Author: Jostein Gaarder
Date: 1991
Genre: Philosophical Novel
Country: Norway

It follows Sophie Amundsen, a Norwegian teenager, who is introduced to the history of philosophy as she is asked “Who are you?” “Where does this world come from?” in a letter from an unknown philosopher. The nonfictional content of the book roughly aligns with Bertrand Russell’s A History of Western Philosophy.

Memoirs of a Geisha (Golden)

Author: Arthur Golden
Date: 1997
Genre: Historical Fiction
Country: USA

The novel, told in first person perspective, tells the story of Nitta Sayuri and the many trials she faces on the path to becoming and working as a geisha in Kyoto, Japan, before, during and after World War II.

Blindness (Saramago)

Author: José Saramago
Date: 1995
Genre: Post-apocalyptic
Country: Portugal

A driver waiting at the traffic lights goes blind. An ophthalmologist tries to diagnose his distinctive white blindness, but is affected before he can read the textbooks.

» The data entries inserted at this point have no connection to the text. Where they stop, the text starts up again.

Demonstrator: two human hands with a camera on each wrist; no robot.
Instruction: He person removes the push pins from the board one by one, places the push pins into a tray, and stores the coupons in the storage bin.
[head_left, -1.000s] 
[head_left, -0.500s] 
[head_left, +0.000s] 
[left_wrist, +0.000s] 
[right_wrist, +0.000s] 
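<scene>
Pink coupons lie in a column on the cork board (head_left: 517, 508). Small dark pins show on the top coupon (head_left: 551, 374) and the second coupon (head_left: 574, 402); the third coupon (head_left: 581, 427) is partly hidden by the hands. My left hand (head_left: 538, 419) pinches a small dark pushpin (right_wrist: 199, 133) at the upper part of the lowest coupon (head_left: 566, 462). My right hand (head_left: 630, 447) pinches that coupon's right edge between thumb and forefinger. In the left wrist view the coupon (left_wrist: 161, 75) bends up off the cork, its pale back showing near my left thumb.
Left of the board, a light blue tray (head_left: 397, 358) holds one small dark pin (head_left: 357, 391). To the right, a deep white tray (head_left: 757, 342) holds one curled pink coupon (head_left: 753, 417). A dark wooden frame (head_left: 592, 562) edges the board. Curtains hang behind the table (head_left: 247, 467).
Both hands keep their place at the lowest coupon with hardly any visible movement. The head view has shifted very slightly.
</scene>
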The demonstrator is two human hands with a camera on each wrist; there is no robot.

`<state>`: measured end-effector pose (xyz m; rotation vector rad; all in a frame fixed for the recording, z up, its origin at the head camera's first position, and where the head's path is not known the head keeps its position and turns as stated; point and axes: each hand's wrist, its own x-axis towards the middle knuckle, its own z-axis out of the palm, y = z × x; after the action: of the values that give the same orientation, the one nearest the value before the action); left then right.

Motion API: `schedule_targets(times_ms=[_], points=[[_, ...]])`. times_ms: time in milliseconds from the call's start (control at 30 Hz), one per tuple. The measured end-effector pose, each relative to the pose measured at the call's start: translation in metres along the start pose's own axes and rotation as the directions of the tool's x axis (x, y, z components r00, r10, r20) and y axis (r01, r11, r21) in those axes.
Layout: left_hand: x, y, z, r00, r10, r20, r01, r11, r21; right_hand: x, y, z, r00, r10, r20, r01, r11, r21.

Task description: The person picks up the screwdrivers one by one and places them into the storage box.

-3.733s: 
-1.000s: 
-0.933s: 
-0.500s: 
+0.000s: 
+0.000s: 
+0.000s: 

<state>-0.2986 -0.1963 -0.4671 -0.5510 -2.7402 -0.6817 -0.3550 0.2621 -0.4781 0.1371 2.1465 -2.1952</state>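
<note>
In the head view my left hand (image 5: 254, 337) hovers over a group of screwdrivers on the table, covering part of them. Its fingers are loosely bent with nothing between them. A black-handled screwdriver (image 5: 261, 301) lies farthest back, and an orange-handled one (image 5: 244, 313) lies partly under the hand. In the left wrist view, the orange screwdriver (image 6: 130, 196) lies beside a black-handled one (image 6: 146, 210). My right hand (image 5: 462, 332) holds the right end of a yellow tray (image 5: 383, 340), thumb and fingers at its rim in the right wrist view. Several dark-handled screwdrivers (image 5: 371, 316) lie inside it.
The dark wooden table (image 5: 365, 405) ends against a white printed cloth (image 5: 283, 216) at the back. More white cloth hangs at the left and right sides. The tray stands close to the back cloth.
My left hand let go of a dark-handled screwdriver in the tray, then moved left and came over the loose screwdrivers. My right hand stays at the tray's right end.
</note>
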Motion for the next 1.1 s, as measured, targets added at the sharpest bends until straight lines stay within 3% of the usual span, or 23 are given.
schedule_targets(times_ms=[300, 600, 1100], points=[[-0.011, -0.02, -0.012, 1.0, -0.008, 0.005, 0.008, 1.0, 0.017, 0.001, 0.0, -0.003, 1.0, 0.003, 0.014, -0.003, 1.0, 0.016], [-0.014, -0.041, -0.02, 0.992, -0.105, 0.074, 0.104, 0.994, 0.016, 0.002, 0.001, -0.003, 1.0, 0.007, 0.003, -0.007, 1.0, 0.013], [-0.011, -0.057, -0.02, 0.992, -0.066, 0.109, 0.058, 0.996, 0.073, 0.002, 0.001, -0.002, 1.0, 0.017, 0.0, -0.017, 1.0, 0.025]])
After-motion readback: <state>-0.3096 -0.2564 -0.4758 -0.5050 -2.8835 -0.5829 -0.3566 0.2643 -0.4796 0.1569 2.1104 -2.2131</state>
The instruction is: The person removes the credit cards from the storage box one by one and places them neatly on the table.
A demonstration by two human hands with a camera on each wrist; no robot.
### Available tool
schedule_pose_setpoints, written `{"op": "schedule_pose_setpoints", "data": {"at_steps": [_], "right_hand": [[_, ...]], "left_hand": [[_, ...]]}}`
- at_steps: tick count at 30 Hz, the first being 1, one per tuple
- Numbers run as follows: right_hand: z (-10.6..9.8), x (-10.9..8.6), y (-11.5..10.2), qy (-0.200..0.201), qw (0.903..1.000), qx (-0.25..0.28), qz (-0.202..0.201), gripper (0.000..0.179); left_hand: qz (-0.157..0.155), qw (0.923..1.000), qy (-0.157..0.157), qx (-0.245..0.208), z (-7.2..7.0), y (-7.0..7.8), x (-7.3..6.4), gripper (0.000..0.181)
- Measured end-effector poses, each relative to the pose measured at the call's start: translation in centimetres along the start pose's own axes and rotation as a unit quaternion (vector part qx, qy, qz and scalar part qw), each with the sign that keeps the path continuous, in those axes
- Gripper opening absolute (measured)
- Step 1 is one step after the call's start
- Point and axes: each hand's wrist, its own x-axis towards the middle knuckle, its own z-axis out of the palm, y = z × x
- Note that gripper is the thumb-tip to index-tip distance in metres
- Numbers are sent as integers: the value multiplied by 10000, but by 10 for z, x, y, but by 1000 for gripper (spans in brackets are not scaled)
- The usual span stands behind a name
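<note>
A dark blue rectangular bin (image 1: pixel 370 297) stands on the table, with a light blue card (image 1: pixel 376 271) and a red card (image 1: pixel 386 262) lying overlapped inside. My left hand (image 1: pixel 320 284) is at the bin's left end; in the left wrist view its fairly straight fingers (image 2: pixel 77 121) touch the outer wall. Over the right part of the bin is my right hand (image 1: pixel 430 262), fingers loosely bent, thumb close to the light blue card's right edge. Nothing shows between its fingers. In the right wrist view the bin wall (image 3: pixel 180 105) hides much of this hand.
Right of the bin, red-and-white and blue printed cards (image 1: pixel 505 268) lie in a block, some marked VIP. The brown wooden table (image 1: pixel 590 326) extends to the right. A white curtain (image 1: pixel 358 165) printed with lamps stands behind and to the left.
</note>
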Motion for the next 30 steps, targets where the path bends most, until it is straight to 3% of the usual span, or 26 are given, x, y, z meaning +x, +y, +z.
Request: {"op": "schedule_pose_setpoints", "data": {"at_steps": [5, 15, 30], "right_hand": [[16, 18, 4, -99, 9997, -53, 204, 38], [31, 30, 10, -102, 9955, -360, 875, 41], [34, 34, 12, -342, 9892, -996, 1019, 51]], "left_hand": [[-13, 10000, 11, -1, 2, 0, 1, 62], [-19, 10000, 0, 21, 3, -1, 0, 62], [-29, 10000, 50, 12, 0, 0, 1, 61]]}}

It becomes a contagion, spreading throughout the city. Trying to stem the epidemic, the authorities herd the afflicted into a mental asylum where the wards are terrorised by blind thugs. And when fire destroys the asylum, the inmates burst forth and the last links with a supposedly civilised society are snapped.

 

Shipping News, The (Proulx)

Author: E. Annie Proulx
Date: 1993
Genre: 
Country: USA

The novel follows the story of a depressed and overweight man who moves with his two daughters to his ancestral home in Newfoundland, Canada, after his unfaithful wife dies in a car accident. There, he begins to rebuild his life, working as a reporter for the local newspaper, The Shipping News, and learning about the harsh realities of the fishing industry. As he delves into his family’s history, he begins to find a sense of belonging and a new love. The story explores themes of family, identity, and the power of place.

 

Wind-Up Bird Chronicle, The (Murakami)

Author: Haruki Murakami
Date: 1997
Genre: 
Country: Japan

A man’s search for his wife’s missing cat evolves into a surreal journey through Tokyo’s underbelly, where he encounters a bizarre collection of characters with strange stories and peculiar obsessions. As he delves deeper, he finds himself entangled in a web of dreamlike scenarios, historical digressions, and metaphysical investigations. His reality becomes increasingly intertwined with the dream world as he grapples with themes of fate, identity, and the dark side of the human psyche.

 

God of Small Things, The (Roy)

Author: Arundhati Roy
Date: 1997
Genre:
Country: India

This novel is a poignant tale of fraternal twins, a boy and a girl, who navigate through their childhood in Kerala, India, amidst a backdrop of political unrest and societal norms. The story, set in 1969, explores the complexities of their family’s history and the tragic events that shape their lives. Their mother’s transgression of caste and societal norms by having an affair with an untouchable leads to disastrous consequences, revealing the oppressive nature of the caste system and the destructive power of forbidden love. The novel also delves into themes of postcolonial identity, gender roles, and the lingering effects of trauma.